Bit of pseudo code below to explain how app_size is set at the moment - the appl_sub_type is derived from pattern matching in the application_type field
if appl_sub_type in [ 'Advertising', 'Signs', 'Telecoms', 'Hedges', 'Trees' ]: return 'Small' if appl_sub_type in [ 'Impact', 'Major' ]: return 'Large' // EIA, scoping opinion, major, large if n_statutory_days { if n_statutory_days <= 60: return 'Small' if not n_documents: return 'Medium' // default if there is no info from n_documents } if n_documents { if n_documents >= 100: return 'Large' elif n_documents >= 10: return 'Medium' else: return 'Small' }
Thanks @aspeakman that's useful and good to know, n_documents will tend to be lower in the past according to @joeytalbot who may have more comments on this. I like the coercion of 'hedges' to small, clearly scope to refine this, but a good starter for 10 (or should I say 3 ; ).

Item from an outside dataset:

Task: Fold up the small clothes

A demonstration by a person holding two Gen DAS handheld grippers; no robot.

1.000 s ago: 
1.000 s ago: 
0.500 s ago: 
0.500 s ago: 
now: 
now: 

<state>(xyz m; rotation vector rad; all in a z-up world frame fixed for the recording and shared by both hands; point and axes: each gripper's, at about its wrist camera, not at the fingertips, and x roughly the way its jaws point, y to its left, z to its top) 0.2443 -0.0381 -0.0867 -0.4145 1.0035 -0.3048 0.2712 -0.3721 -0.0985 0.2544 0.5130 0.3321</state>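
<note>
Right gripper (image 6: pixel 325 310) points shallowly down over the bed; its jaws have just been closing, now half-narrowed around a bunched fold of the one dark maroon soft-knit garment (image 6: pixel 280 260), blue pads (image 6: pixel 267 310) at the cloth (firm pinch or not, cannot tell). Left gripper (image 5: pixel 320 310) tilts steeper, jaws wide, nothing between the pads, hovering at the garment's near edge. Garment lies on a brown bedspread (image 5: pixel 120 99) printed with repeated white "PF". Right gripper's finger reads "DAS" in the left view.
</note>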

Also @aspeakman could you put a sentence or 2 based on that in the report here?: https://github.com/cyipt/acton/blob/master/vignettes/acton.Rmd#L60
Another question, any plans for a free text / regex search term argument to match with the description
field?
@aspeakman to provide a concrete example, would there be an endpoint associated with this query (also in pseudocode):
d = get_planit_data(query_value = "Allerton Byewater") # cannot search in description field
It is on my "to investigate" list, bit not currently possible
Thanks for quickfire response.
Heads-up @aspeakman I think there are still some issues around the 'large' classification. We are trying to make a query that gives us the case study developments including Allerton Bywater and the Climate Innovation District. Unfortunately, this endpoint, which I would expect to get all of them, fails:
Any ideas what we're doing wrong?
Also see feature 22 in the response: it definitely is not large:
The key words are case sensitiveand ignored if unmatched (to be fixed!). To get information on the success of the query it is best to start with a JSON query as follows (and in the near future I will include details on whether it has matched the keywords)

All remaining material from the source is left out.